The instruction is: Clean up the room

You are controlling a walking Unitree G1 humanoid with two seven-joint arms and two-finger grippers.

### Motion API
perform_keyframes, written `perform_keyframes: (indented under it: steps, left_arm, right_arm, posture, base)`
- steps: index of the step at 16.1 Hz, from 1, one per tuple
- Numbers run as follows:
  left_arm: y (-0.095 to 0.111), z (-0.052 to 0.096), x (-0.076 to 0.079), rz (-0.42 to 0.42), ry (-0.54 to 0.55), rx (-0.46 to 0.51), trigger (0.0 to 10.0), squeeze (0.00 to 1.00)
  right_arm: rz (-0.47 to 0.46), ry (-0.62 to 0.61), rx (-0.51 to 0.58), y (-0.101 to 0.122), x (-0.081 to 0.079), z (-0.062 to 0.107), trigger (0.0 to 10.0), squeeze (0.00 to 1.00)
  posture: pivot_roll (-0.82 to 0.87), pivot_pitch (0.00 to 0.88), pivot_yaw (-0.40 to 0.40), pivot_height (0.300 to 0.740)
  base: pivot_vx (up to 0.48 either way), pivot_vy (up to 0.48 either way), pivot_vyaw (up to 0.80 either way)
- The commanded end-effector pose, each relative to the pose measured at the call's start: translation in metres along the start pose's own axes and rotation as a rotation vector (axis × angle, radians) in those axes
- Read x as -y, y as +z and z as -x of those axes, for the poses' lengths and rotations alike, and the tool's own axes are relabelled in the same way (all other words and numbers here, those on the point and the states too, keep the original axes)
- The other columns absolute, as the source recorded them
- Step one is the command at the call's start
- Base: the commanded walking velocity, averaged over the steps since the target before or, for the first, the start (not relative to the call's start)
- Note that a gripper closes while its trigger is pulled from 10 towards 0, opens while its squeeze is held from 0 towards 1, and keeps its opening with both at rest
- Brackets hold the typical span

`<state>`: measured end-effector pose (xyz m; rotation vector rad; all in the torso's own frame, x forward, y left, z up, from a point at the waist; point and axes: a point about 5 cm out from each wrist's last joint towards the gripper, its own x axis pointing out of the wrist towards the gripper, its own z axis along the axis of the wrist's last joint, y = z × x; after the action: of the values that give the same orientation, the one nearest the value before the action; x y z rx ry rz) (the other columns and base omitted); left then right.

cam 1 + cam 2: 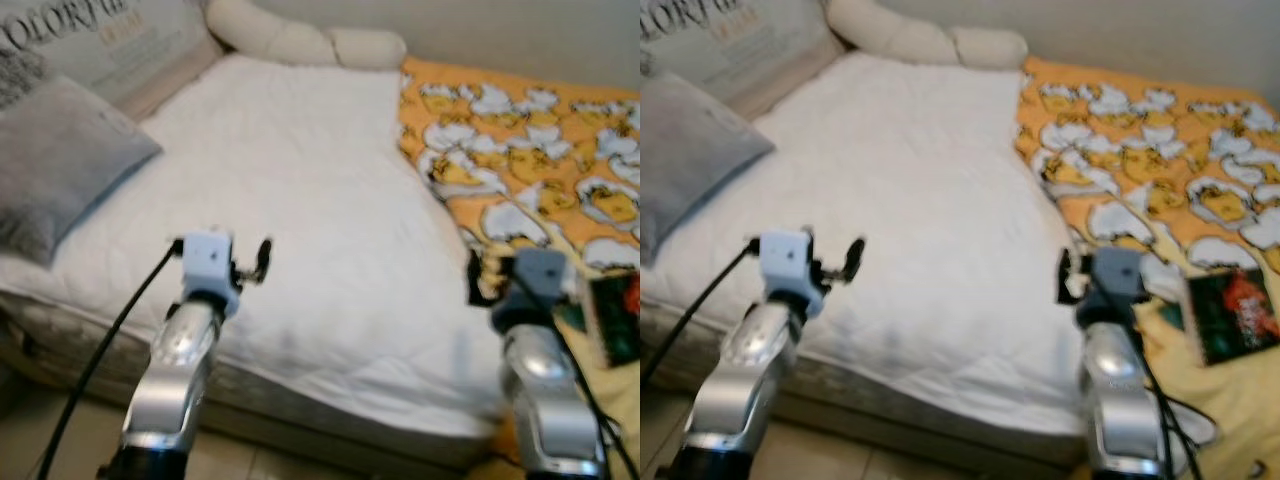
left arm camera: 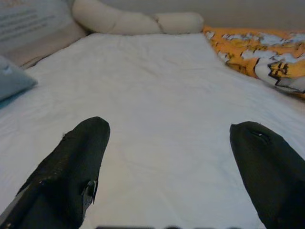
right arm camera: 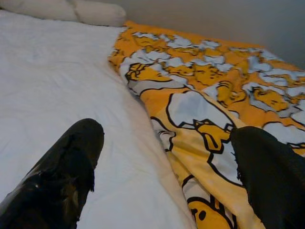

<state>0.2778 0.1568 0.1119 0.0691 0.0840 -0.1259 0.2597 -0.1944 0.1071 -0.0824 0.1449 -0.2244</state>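
A white quilted bed (image 1: 300, 190) lies before me. An orange blanket (image 1: 520, 150) with a white and yellow cartoon print covers its right side, its edge (image 3: 157, 119) folded back onto the sheet. My left gripper (image 2: 167, 143) hovers open over the white sheet near the bed's front edge, nothing between its fingers (image 2: 78, 162). My right gripper (image 3: 167, 143) is open too, just above the blanket's edge. Both silver arms (image 1: 180, 350) reach forward from below.
A grey pillow (image 1: 55, 165) and a printed cushion (image 1: 110, 40) sit at the bed's left. A cream bolster (image 1: 300, 40) lies along the head by the wall. A dark book (image 1: 1235, 315) with a red picture rests on the blanket at the right.
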Motion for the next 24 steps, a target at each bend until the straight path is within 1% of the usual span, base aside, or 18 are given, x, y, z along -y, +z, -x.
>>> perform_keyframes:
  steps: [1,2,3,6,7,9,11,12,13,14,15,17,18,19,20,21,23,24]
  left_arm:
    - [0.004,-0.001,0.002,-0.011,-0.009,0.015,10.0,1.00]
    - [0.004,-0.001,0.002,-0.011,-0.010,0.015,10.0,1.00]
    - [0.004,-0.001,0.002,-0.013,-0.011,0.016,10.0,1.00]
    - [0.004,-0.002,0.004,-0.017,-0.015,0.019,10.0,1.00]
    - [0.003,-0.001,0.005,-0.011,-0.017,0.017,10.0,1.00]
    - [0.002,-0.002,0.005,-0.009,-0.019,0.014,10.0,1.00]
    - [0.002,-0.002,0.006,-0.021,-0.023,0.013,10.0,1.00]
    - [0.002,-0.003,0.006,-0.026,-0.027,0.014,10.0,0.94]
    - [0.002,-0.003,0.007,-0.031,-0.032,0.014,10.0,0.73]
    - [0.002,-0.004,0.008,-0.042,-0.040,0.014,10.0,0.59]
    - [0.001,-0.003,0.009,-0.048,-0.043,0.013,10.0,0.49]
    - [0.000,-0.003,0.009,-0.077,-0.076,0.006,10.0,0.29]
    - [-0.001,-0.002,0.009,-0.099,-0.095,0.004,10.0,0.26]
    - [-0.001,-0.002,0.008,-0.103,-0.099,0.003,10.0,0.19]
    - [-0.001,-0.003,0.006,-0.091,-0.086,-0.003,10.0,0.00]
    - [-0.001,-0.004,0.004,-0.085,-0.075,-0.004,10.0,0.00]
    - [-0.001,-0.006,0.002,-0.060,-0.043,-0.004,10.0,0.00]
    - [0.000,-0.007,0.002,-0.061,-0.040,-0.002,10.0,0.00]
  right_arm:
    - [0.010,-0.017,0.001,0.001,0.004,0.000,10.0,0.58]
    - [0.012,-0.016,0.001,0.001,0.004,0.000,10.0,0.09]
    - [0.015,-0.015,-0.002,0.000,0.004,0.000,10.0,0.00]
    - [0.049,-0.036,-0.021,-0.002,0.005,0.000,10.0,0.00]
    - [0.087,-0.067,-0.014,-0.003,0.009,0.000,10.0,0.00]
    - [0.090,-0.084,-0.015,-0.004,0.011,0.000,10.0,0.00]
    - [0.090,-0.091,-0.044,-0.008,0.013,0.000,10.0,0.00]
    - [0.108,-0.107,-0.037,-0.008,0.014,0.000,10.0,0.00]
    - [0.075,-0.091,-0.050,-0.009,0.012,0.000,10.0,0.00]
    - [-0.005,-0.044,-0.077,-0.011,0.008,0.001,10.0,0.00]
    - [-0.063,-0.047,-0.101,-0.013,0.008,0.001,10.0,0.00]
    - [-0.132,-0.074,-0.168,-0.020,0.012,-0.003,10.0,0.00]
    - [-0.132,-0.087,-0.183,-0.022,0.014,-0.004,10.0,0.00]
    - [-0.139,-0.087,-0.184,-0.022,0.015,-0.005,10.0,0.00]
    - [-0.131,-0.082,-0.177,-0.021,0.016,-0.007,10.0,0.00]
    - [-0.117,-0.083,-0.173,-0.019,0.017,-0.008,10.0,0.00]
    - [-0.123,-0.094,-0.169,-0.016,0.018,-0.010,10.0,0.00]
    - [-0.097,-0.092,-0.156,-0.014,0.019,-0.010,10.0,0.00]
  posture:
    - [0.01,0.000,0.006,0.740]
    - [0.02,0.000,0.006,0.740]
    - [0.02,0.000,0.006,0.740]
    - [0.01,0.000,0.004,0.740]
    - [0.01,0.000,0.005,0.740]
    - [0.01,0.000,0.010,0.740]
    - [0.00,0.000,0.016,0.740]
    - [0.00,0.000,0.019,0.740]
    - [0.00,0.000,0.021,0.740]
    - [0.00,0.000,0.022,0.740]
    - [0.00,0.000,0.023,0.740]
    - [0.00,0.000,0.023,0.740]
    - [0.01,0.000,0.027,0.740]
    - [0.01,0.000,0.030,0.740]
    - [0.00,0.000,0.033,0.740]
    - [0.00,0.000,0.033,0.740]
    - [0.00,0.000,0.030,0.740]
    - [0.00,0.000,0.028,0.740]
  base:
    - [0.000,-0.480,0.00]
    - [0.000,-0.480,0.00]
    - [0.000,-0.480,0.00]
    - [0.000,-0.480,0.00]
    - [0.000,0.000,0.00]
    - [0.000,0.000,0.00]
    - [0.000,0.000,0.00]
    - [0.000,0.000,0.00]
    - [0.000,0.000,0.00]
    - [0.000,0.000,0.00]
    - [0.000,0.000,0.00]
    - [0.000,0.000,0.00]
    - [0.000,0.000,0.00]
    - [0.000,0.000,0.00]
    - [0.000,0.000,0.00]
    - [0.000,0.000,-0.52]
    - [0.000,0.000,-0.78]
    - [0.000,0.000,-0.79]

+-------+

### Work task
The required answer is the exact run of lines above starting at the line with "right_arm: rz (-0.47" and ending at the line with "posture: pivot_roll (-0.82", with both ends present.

### Output below
  right_arm: rz (-0.47 to 0.46), ry (-0.62 to 0.61), rx (-0.51 to 0.58), y (-0.101 to 0.122), x (-0.081 to 0.079), z (-0.062 to 0.107), trigger (0.0 to 10.0), squeeze (0.00 to 1.00)
  posture: pivot_roll (-0.82 to 0.87), pivot_pitch (0.00 to 0.88), pivot_yaw (-0.40 to 0.40), pivot_height (0.300 to 0.740)

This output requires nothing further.